Dennoch gibt es Hindernisse: "Leaf-to-Root ist eine coole Idee, die aber nur begrenzt umsetzbar ist", findet Osborn. Früher habe er in kleineren Betrieben gearbeitet und konnte dort mehr experimentieren. Doch im Quai 61, wo bis zu 400 Gäste bedient werden, sei die Kundschaft wählerischer. Er hofft aber, dass Nose-to-Tail und Leaf-to-Root keine kurzweiligen Trends sind, sondern sich dauerhaft etablieren: "Es wäre toll, wenn die Gastronomie da eine Vorreiterrolle übernehmen könnte."

Die Nose-to-Tail- und Leaf-to-Root-Bewegung geht Hand in Hand mit dem Engagement gegen Food Waste. Ein Koch, der sich damit stark auseinandersetzt, ist Mirko Buri aus Bern: Er hat sich mit dem Mahlzeitendienst "Mein Küchenchef" selbständig gemacht und beliefert Privathaushalte mit Menüs aus regionalen Zutaten, die möglichst vollständig genutzt werden.

Indem er etwa aus getrockneten Schalen Gemüsefonds und Salz herstellt oder aus Brokkolistängeln Kuchen, kann er alle Ressourcen effizient nutzen und verliert kein Gramm Lebensmittel. Zudem verwendet er auch krummes Gemüse, das nicht für den Verkauf bestimmt ist, um eine negative Food-Waste-Bilanz zu erhalten.

"Das Zubereiten ist sehr aufwendig, denn die Rezeptierung muss stimmen und es darf keine Transportverluste geben", erklärt Buri. Daher arbeitet er möglichst schnell und kalkuliert genau, wie viel er von welchem Produkt benötigt. Der Aufwand lohnt sich aber, denn er kann auf teure Zusatzprodukte verzichten und einen Mehrwert verkaufen.

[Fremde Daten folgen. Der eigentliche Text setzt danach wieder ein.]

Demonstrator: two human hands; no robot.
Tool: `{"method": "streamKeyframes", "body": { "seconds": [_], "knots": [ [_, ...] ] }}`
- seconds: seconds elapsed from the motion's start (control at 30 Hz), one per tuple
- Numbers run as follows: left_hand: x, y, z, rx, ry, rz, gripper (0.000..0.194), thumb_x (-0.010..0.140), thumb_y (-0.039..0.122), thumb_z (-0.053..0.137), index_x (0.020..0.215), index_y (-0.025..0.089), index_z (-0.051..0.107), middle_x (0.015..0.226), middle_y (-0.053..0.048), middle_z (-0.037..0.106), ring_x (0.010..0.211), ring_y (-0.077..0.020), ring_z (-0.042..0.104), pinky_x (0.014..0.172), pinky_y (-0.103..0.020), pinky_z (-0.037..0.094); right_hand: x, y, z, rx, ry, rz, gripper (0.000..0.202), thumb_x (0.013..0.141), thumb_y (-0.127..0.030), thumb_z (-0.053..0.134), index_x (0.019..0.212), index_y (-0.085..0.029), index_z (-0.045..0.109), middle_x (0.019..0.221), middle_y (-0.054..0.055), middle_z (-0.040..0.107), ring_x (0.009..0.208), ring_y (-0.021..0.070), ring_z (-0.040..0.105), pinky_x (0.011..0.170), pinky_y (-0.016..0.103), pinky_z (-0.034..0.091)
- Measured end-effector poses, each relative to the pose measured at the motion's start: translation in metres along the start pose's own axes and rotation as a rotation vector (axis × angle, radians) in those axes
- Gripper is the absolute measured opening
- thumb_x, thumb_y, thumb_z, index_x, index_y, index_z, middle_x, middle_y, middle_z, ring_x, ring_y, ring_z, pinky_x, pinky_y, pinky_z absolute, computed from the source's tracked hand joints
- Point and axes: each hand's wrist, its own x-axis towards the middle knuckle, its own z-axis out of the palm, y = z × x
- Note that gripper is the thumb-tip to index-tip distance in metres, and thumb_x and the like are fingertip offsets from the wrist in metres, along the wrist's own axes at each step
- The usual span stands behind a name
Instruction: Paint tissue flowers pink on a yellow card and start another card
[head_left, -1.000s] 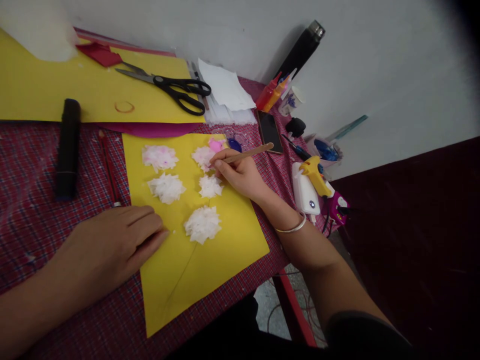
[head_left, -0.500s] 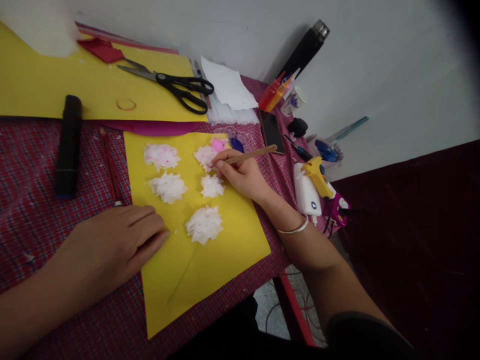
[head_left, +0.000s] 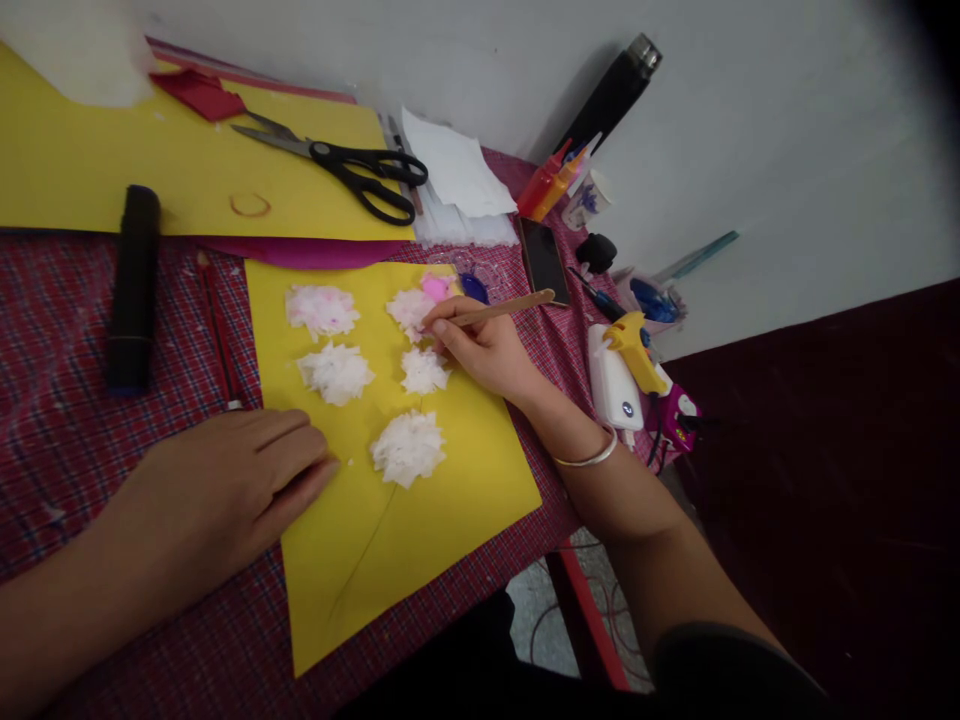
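Hardly anything has changed: you're still at the pink-tinged puff on the yellow sheet, your right hand pinching the wooden stick; your left hand's grip I can't tell

Your one view comes from your own head, looking forward and steeply down over the table, near enough that your left hand, your right hand and the yellow sheet between them fill much of the near and middle ground. It faces the pale wall across the far side, and sits aslant, so the sheet and table edges run diagonally. At near right you catch your dark sleeve and, below the table, some floor, while darkness rounds off the far right corner.
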Motion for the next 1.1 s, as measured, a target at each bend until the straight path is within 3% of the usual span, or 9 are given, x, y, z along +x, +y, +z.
{"method": "streamKeyframes", "body": {
  "seconds": [0.6,1.1],
  "knots": [
    [-0.0021,-0.0021,0.0022,-0.028,0.002,-0.003,0.031,0.099,0.043,0.039,0.081,0.027,0.057,0.079,0.001,0.061,0.076,-0.0226,0.057,0.074,-0.039,0.036,-0.0019,0.0001,0.0015,-0.013,-0.016,-0.018,0.028,0.094,-0.044,0.053,0.090,-0.017,0.058,0.075,-0.001,0.058,0.059,0.0068,0.053,0.054,0.019,0.044],
    [-0.0021,-0.0013,0.0036,-0.092,0.024,-0.075,0.032,0.096,0.046,0.042,0.078,0.027,0.060,0.077,0.001,0.061,0.075,-0.0212,0.056,0.075,-0.038,0.036,-0.0036,-0.0042,0.0005,-0.056,-0.058,-0.021,0.014,0.096,-0.029,0.052,0.093,-0.016,0.058,0.075,-0.001,0.055,0.061,0.0072,0.049,0.056,0.020,0.042]
  ]
}}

Buri betreibt bei der nächsten Igeho im November zusammen mit Proviande einen Stand zu Nose-to-Tail, wo er vor Publikum kocht und informiert. Für ihn sind die Vorteile dieser Küche klar: Die Zubereitung aller Teile ist zwar zeitaufwendig, aber günstiger – man spart dadurch Geld und Ressourcen. Ausserdem kann man die Teile zu natürlichen Produkten ohne Zusatzstoffe weiterverarbeiten. Dieser Meinung ist auch Metzgermeister Romano Götschmann: "Alle Teile zu nutzen bedeutet zwar mehr Arbeit, aber es ist gesünder, besser und billiger."